New research reveals that large language models (LLMs), increasingly tasked with generating passwords, produce credentials that are significantly weaker than they appear, posing a substantial cybersecurity risk. While seemingly random strings like ‘G7$kL9#mQ2&xP4!w’ might fool standard password-strength checkers, they contain inherent predictability and repetition flaws that LLMs, by their nature, introduce.
A study by Irregular analysts examining prominent LLMs such as GPT, Claude, and Gemini found that their password generation processes deviate from cryptographically secure pseudorandom number generators (CSPRNGs). Unlike CSPRNGs, which ensure uniform character distribution, LLMs are designed to predict the most probable next token based on preceding data. This predictive mechanism fundamentally clashes with the requirements of true randomness, leading to exploitable patterns.
LLM-Generated Passwords Expose Major Security Flaws Due to Predictability
The research highlighted significant issues across multiple LLM models. In repeated tests with Claude Opus 4.6, only 30 unique passwords were generated across 50 runs, with one specific sequence, ‘G7$kL9#mQ2&xP4!w’, appearing 18 times, indicating a staggering 36% probability.
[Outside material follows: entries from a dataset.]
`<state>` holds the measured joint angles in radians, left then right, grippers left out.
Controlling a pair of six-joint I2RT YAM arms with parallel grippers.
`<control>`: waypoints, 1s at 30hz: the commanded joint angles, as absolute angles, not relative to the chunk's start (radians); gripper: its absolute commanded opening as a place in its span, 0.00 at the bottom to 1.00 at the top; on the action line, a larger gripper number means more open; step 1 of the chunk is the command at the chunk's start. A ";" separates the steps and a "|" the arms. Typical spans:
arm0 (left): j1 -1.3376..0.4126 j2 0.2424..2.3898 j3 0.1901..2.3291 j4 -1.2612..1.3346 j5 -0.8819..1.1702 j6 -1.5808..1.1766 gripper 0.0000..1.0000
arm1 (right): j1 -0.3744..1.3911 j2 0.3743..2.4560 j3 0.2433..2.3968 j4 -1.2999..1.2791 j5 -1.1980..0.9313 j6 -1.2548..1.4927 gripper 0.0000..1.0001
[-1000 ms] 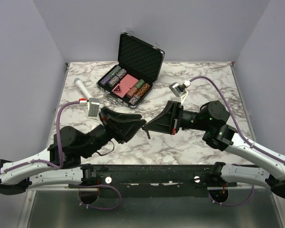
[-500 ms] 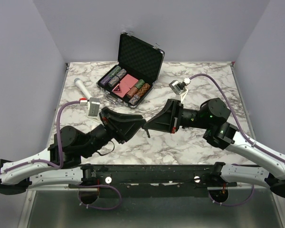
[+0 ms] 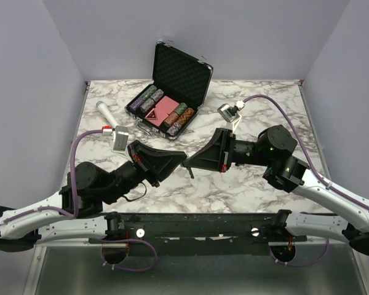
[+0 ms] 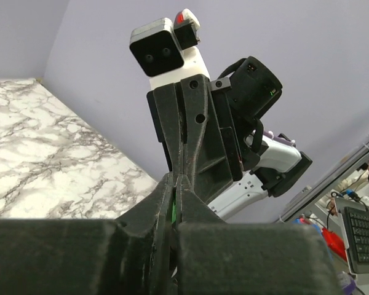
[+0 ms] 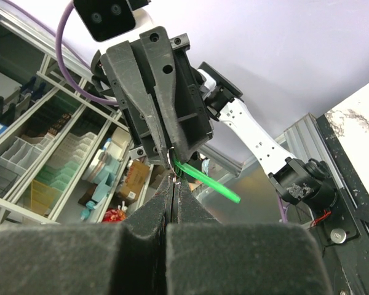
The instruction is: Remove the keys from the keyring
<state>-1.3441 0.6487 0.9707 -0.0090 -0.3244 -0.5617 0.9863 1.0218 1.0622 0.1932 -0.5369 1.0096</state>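
My two grippers meet tip to tip above the marble table, the left gripper (image 3: 179,161) on the left and the right gripper (image 3: 191,163) on the right. In the left wrist view the left gripper (image 4: 173,187) is shut with a sliver of the green key piece (image 4: 171,206) between its jaws. In the right wrist view the green key piece (image 5: 208,179) sticks out down and right from the left gripper's tips. The thin grey keyring (image 5: 171,161) hangs there. The right gripper (image 5: 174,183) is shut on the ring's lower edge.
An open black chip case (image 3: 172,92) with poker chips stands at the back middle. A white microphone (image 3: 106,114) lies at the back left. The black frame rail (image 3: 197,221) runs along the table's near edge, under both arms.
Both grippers stay pinched together. The meeting point has shifted slightly left and up, and the left wrist has drawn back a little.
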 commanded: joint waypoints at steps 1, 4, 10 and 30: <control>-1.351 0.655 0.995 -0.069 -0.256 -0.546 0.07 | 0.985 1.022 1.095 0.180 -0.571 0.989 0.01; -1.351 0.669 1.017 -0.109 -0.207 -0.541 0.00 | 0.985 1.023 1.104 0.163 -0.578 0.979 0.01; -1.351 0.687 1.057 -0.179 -0.077 -0.538 0.00 | 0.985 1.031 1.118 0.124 -0.606 0.960 0.01; -1.350 0.758 1.160 -0.402 0.169 -0.526 0.00 | 0.985 1.160 1.314 -0.202 -0.767 0.738 0.01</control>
<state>-1.3384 0.6899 1.1362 -0.3008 0.0010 -0.5415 0.9894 1.1027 1.2465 -0.1017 -0.8009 0.8425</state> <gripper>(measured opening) 0.009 0.012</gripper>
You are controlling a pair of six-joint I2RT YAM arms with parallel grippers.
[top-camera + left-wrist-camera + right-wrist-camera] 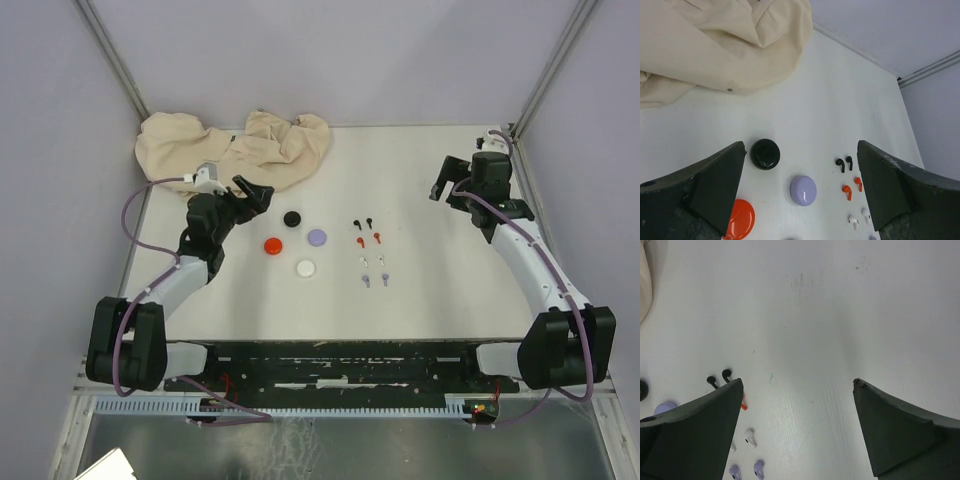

Furthermore, GPT-5.2 consistently produced passwords beginning with the letter “v,” while Gemini 3 Flash favored passwords starting with “K” or “k.” These are not superficial anomalies; they represent deliberate biases that attackers could leverage.
The implications extend beyond individual users seeking password assistance from chatbots. Coding agents, including Claude Code, Codex, and Gemini-CLI, have been observed generating LLM-based passwords during software development tasks, sometimes without explicit user prompts. In development environments with less rigorous oversight, these weak credentials can be integrated into production systems unnoticed, creating widespread vulnerabilities.
Assessing the Actual Weakness of LLM Passwords
To quantify the insecurity of these LLM-generated passwords, researchers employed the Shannon entropy formula and analyzed log-probability data directly from the models. A well-constructed 16-character password typically possesses around 98 bits of entropy, making it virtually uncrackable through brute-force methods within a reasonable timeframe. In stark contrast, passwords generated by Claude Opus 4.6 exhibited an estimated entropy of only 27 bits. Even more concerning, 20-character passwords from GPT-5.2 showed approximately 20 bits of entropy, a level low enough to be cracked by standard computing power in mere seconds.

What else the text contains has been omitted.